Heléne Weski, publiciste en schrijfster in Den Haag. In haar huiskamer bevonden zich meerdere Japanse voorwerpen. Ik vroeg me af of zij niet net als vele Indische Nederlanders in een Jappenkamp had gezeten. Zij bevestigde dat en ik vroeg of ze Japanners niet haatte. Waardig antwoordde ze: "Als ik Japanners zou haten, zou er in mijn hart geen plaats meer zijn voor liefde."
Jan Nierath, voorzitter van de stichting Indo-Inn en organisator van de Pasar Malam. Door mijn belangstelling voor zijn stichting nam hij waarschijnlijk aan dat ik mij kandidaat stelde als zijn opvolger. Ik poogde hem zeer beleefd te overtuigen van het tegendeel, maar zonder succes. Hij vertelde me precies waaraan ik zou moeten denken als ik 'zijn' Pasar Malam zou overnemen.
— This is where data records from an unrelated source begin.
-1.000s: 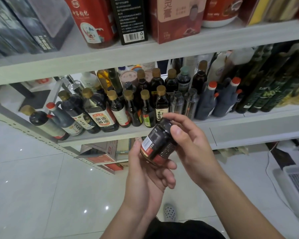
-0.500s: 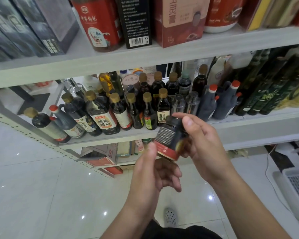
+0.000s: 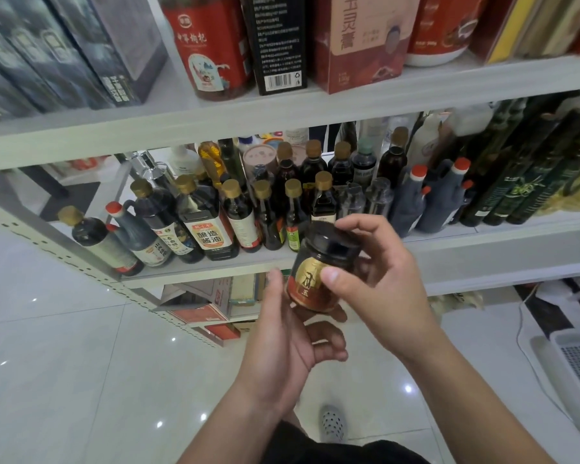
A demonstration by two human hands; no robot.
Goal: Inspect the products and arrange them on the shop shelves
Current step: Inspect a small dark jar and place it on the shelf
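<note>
You held the jar (image 3: 317, 272) at the shelf (image 3: 466, 249).
Your right hand (image 3: 382, 283) gripped its top; your left hand (image 3: 287, 339) cupped its base.

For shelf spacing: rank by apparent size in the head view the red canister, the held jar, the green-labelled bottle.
1. red canister
2. jar, nearer the camera, so flattered
3. green-labelled bottle, partly hidden

Bright, even light; glare spots on the glossy floor (image 3: 81, 346); edges bowed and soft.
</note>
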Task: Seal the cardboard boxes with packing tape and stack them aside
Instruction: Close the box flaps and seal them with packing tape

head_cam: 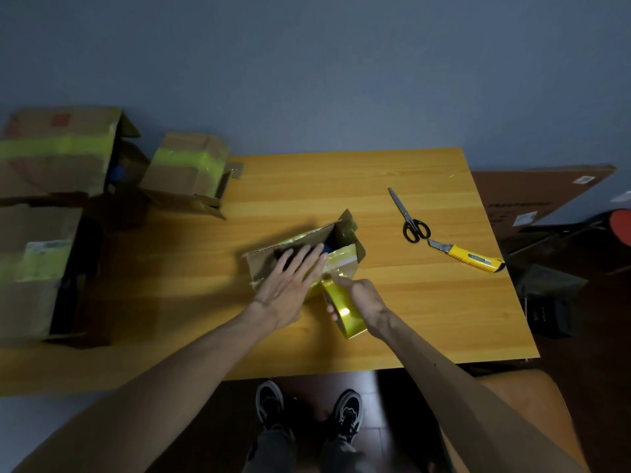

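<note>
Two dark shoes [269, 404] stand under the near edge of the wooden table [341, 179], and both bare forearms reach out over it to a small cardboard box [261, 266] near the middle of the tabletop. The left hand [290, 281] lies flat on top of the box, fingers straight and spread a little, pressing the upper flap down. The right hand [362, 298] is curled round a roll of yellow tape [345, 312] just beside the box's near side, and a short run of tape stretches from the roll onto the cardboard. Yellow tape already shows on the box, but the flaps at its right end stand open and something dark blue shows inside, so this one looks only partly sealed. Three more boxes sit at the left: a large box [58, 151] at the back, a smaller box [187, 165] beside it, and another box [30, 268] nearer the person. Each carries a yellow-green band of tape, though some of their end flaps hang loose, and none rests on another. Scissors [409, 220] and a yellow knife [471, 257] lie touching, well to the right, unused. What seems left is laying and cutting this strip, closing the open end and stacking.
</note>
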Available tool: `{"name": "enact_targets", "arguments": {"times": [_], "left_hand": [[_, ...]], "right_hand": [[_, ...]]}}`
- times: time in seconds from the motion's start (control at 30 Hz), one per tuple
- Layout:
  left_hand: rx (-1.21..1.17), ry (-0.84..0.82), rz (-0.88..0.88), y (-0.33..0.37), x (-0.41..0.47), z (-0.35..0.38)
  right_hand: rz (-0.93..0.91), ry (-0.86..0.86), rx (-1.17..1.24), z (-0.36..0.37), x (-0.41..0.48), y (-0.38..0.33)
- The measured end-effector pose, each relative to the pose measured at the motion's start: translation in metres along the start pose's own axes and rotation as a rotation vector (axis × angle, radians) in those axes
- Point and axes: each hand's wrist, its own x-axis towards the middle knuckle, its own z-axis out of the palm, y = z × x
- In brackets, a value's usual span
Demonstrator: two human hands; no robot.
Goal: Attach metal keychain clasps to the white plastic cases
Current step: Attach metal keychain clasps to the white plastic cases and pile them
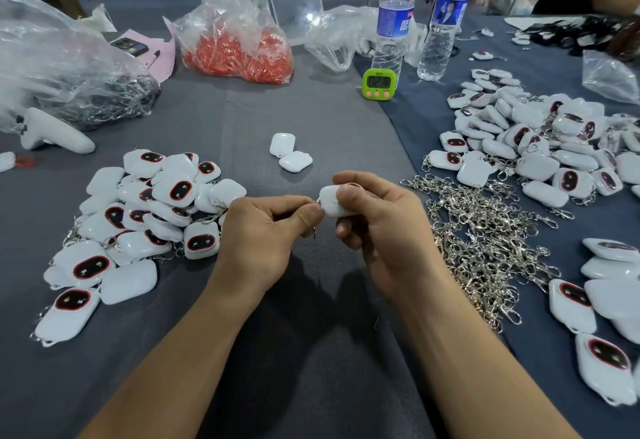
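Observation:
My right hand [377, 227] grips a white plastic case [330, 201] above the middle of the grey table. My left hand [263, 230] pinches a metal keychain clasp [313, 230] against the case's left corner; most of the clasp is hidden by my fingers. A heap of loose silver clasps [485, 234] lies to the right of my hands. A pile of white cases with clasps on them [138, 217] lies to the left. Two bare white cases [289, 153] sit beyond my hands.
More white cases are heaped at the right [540, 140]. At the back stand two water bottles [394, 19], a green timer [378, 83], a bag of orange parts [242, 47] and a clear bag of dark parts [69, 68]. A white handle-shaped tool [52, 133] lies at the left.

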Motion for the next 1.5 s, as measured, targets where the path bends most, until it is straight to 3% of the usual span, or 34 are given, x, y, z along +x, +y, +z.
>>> {"name": "enact_targets", "arguments": {"times": [0.17,0.23,0.3,0.43,0.6,0.67,0.8,0.87,0.93,1.0,1.1,1.2,1.27,1.33,1.43,1.5], "left_hand": [[0.689,-0.059,0.460,-0.005,0.001,0.003],[0.757,-0.070,0.499,-0.008,-0.001,0.006],[0.669,-0.039,0.410,-0.008,-0.003,0.006],[0.056,-0.106,-0.039,-0.008,0.002,0.005],[-0.048,-0.103,-0.057,-0.006,0.001,0.007],[0.074,-0.050,-0.010,-0.005,-0.001,0.007],[0.659,-0.088,0.316,-0.004,-0.004,0.004],[0.785,-0.095,0.444,-0.005,-0.006,0.008],[0.812,-0.092,0.461,-0.008,-0.008,0.013],[0.615,-0.089,0.308,-0.008,-0.007,0.015],[0.095,-0.106,-0.036,-0.005,0.000,0.013],[-0.109,-0.132,-0.177,0.002,-0.001,0.015],[-0.134,-0.109,-0.189,0.005,-0.003,0.015],[0.131,-0.081,-0.028,0.002,-0.006,0.011],[0.778,-0.072,0.376,0.001,-0.006,0.004],[0.935,-0.066,0.475,0.005,-0.007,0.004]], "right_hand": [[-0.051,0.144,-0.074,0.001,0.000,0.009],[-0.094,0.176,-0.207,0.003,-0.001,0.011],[-0.096,0.158,-0.202,0.004,0.000,0.010],[0.091,0.108,0.077,0.003,0.004,0.003],[0.100,0.095,0.074,0.002,0.004,0.003],[-0.031,0.117,-0.043,0.001,0.002,0.004],[-0.298,0.157,-0.504,0.001,-0.004,0.011],[-0.311,0.160,-0.600,0.001,-0.004,0.012],[-0.241,0.181,-0.541,0.000,-0.002,0.009],[-0.078,0.191,-0.298,-0.003,0.001,0.002],[0.158,0.171,0.050,-0.006,0.004,-0.004],[0.237,0.137,0.127,-0.004,0.004,-0.002],[0.178,0.127,0.077,-0.003,0.004,0.000],[-0.005,0.129,-0.107,-0.002,0.002,0.003],[-0.395,0.142,-0.678,0.001,-0.004,0.015],[-0.466,0.138,-0.838,0.005,-0.006,0.022]]}}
Jacqueline Ungerer, poppenmaakster, Den Haag. Op de vraag waarom ze al die poppen had gemaakt, zei ze: "Weet je, ik was erg verdrietig toen mijn eerste kleinkind was overleden. Mijn man vond dat ik een bezigheid moest hebben." Haar verdriet moet vreselijk groot zijn geweest.
Oet Rijksschroeff (Tante Oetje). PIGL-moeder uit Rijswijk. Vlak na de oorlog hielp Tante Oetje de Indische mensen die naar Nederland kwamen bij het zoeken naar een huis. Voor de geestelijke nood werd de PIGL opgericht, de Vereniging protestants indisch geestelijk leven. Tante Oetje was er vanaf het begin bij en de anderen noemden haar de PIGL-moeder.
Olga Werdmüller von Elgg, geboren Abeleven, portretschilderes in Den Haag. In een hoek van haar vertrek stond onder een fluwelen doek een schilderij van háár koningin. Speciaal op mijn verzoek onthulde ze het en zei: "Ik ben de enige die het heeft aangedurfd de koningin met een lachend gezicht te portretteren."
Bram Eisenring, dr. in de transculturele en orthopedagogoek in Voorburg: "Frustraties, mits goed verwerkt, laten je op een hoger niveau functioneren."